Right, yes; I'm trying to follow the taxonomy's terminology distinction.

> If an appid could only map to *one* ssrc, then changes are easy - when you get a new mapping then the old one goes away.
> 
> But if an appid can map to multiple SSRCs, then that complicates changing the mapping. Getting a mapping of the same appid to a new ssrc doesn't necessarily invalidate any old mappings. It might be necessary to explicitly unmap it. I don't see how you would do that.


>> In particular, I think, RTX and single-stream-repair FEC streams should probably be associated to their primary stream using appid.  (Multi-stream-repair FEC is more complicated, as the draft discusses.  Yes, we probably shouldn't have jumped to the more complicated case so quickly in the examples.)
> 
> I presume it doesn't make sense to give two arbitrary SSRCs the same appid. Is there a way to revise/replace this statement with one that is correct and says something useful?
> 

Hm, that's a good point.

I think the right formulation is that, in the terminology of the latest taxonomy draft, an appid (at any given time) encompasses a single Source Packet Stream and its associated Redundancy Packet Streams.

In all cases I know about, it's possible to differentiate Source Packet Streams from Redundancy Packet Streams by payload type.

There is still an issue of getting the grouping of these streams correct when an appid changes sources, though; this will need a little bit of thought.

>> However, it's not as simple as saying that the same appid applies to all the streams of the source.
>> 
>> The important cases where a single source's streams will be split across multiple appid values are simulcast and MST layered codecs.  An important use case of appid is to disambiguate the various simulcast streams and layers; however, in the taxonomy draft's terminology these are a single source, and Unified puts them into a single m-line.  It's not clear to me yet how Unified is planning to signal these cases (I know Magnus has a proposal, but I haven't read it in detail yet), but appid will need to be able to handle it.
> 
> ISTM that it is important to distinguish valid mappings from invalid ones.

Right, I agree.

>>> - new appid:ssrc mappings MAY be initialized via receipt
>>>  of the new RTPC SDES message or header extension
>> 
>> Yes.  Only for appid values whose semantics are already specified (without an SSRC mapping) in SDP or elsewhere, however; otherwise there's no semantics to attach them to.  (Early media cases may need more thought here.)
> 
> I'm not sure I follow this.
> 
> Suppose there was nothing in SDP. But a new appid shows up in RTCP SDES. It could (via a common value) tie together a raw stream with an RTX or FEC stream. It just doesn't say what it is used for. But putting it in SDP doesn't say what it is used for either.
> 
> In CLUE, the semantics could be in an Advertisement. (But, if we use an SDP label to reference an encoding, then I guess we would need the appid in the SDP too in order to tie those together.)

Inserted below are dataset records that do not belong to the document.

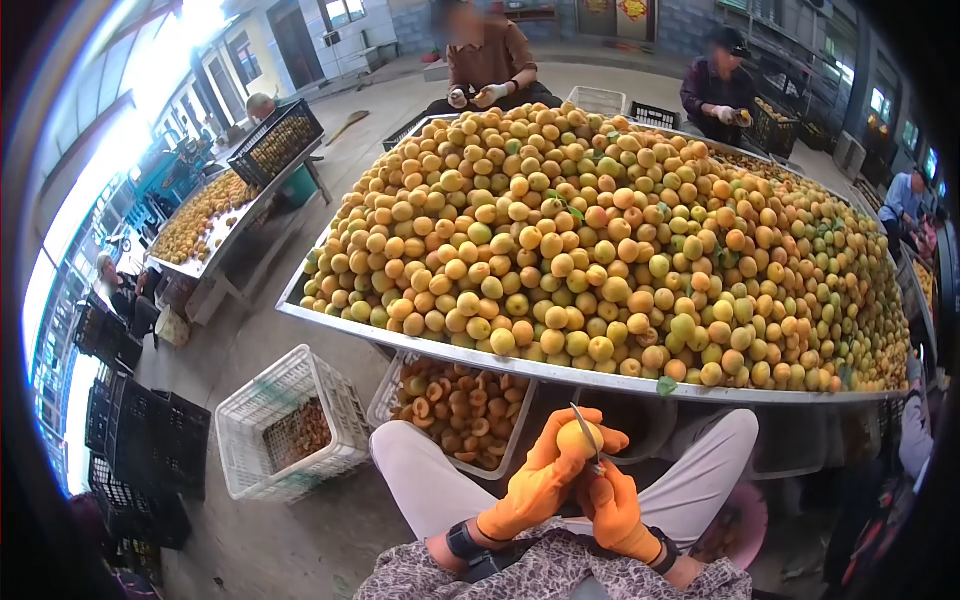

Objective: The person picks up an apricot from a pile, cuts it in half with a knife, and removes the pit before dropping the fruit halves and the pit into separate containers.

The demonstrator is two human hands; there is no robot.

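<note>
My left hand (550, 465), in an orange glove, holds a yellow apricot (578, 440) between thumb and fingers above my lap. Just right of it, my right hand (613, 505), also gloved in orange, is closed round a small knife (584, 424). The knife's blade points up and left and lies against the apricot. Beyond both hands, a large heap of yellow-orange apricots (560, 250) covers a metal-edged table (480, 358). Below the table's edge, a white crate (513, 440) holds cut apricot halves (465, 410).
A white basket (340, 425) with reddish scraps stands at the left. Black crates (155, 440) are stacked farther left. A pink basin (745, 525) is by my right leg. Across the table sit two people (490, 60) (715, 90). Another fruit table (200, 215) stands back left.
</note>
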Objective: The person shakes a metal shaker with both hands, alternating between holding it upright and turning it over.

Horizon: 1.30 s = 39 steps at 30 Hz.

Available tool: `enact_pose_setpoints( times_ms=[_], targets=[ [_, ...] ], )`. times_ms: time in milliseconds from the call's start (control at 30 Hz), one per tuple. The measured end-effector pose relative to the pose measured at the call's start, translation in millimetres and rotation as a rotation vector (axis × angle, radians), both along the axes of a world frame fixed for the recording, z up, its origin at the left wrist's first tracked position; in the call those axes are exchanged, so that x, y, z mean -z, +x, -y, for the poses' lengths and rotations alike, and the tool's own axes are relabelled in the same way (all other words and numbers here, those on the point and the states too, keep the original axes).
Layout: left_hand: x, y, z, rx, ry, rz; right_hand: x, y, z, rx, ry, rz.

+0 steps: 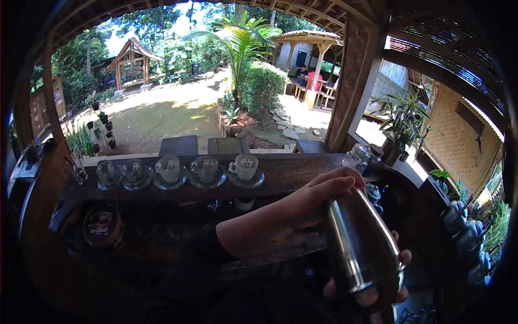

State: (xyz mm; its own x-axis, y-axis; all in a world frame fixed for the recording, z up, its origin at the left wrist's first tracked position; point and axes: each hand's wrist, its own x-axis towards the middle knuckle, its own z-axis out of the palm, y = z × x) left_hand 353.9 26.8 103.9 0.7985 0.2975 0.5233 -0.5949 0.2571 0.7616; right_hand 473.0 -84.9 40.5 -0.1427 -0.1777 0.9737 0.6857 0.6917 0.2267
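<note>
A shiny metal cocktail shaker (356, 243) is tilted in front of me at the right, gripped between both hands. My left hand (333, 191) is closed over its upper end, the forearm reaching across from the lower left. Around the lower end wrap the fingers of my right hand (404, 257), partly hidden behind the metal and in shadow. Just beyond the shaker's top stands a glass jar (359, 155) on the counter. Farther left, several clear glass cups (246, 167) rest on glass saucers (253, 181) in a row.
The dark wooden counter (302, 170) runs across in front of me. A round brown tub (102, 227) sits on a lower shelf at left. Metal pots (468, 237) are at the far right, near a potted plant (402, 116). People (313, 81) sit under a shelter outside.
</note>
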Motion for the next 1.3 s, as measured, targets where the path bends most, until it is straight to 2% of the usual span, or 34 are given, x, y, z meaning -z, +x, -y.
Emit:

My point is that if you receive an appid in RTP that you've never heard of in signaling (whichever signaling you're using), you don't know what it means and can't do anything useful with it.  Thus my early-media analogy -- possibly you can assume that signaling describing the appid is forthcoming.

>>> - existing appid:ssrc mappings MAY be updated via
>>>  receipt of the new RTCP SDES message or header extension.
>> 
>> Yes.
> 
> I'm still concerned about appid:ssrc mappings in subsequent offers/answers. If the first O/A defined one mapping, and a subsequent O/A revised that (different ssrc for the same appid) would that mapping change take effect?
> 
> Would the answer change depending on whether any media has been send/received with that ssrc?
> 
> Would the answer change depending on whether the mapping has been updated via RTCP SDES message or header extension?

My inclination would be to say that if you've ever sent a mapping for an appid in RTP/RTCP, don't put an appid:ssrc mapping into subsequent offer/answer messages.  From a receiver point of view, this is equivalent to saying that appid:ssrc mappings in SDP are ignored if you've received mappings in RTP/RTCP.

I don't think RTP and RTCP should be distinguished in this respect.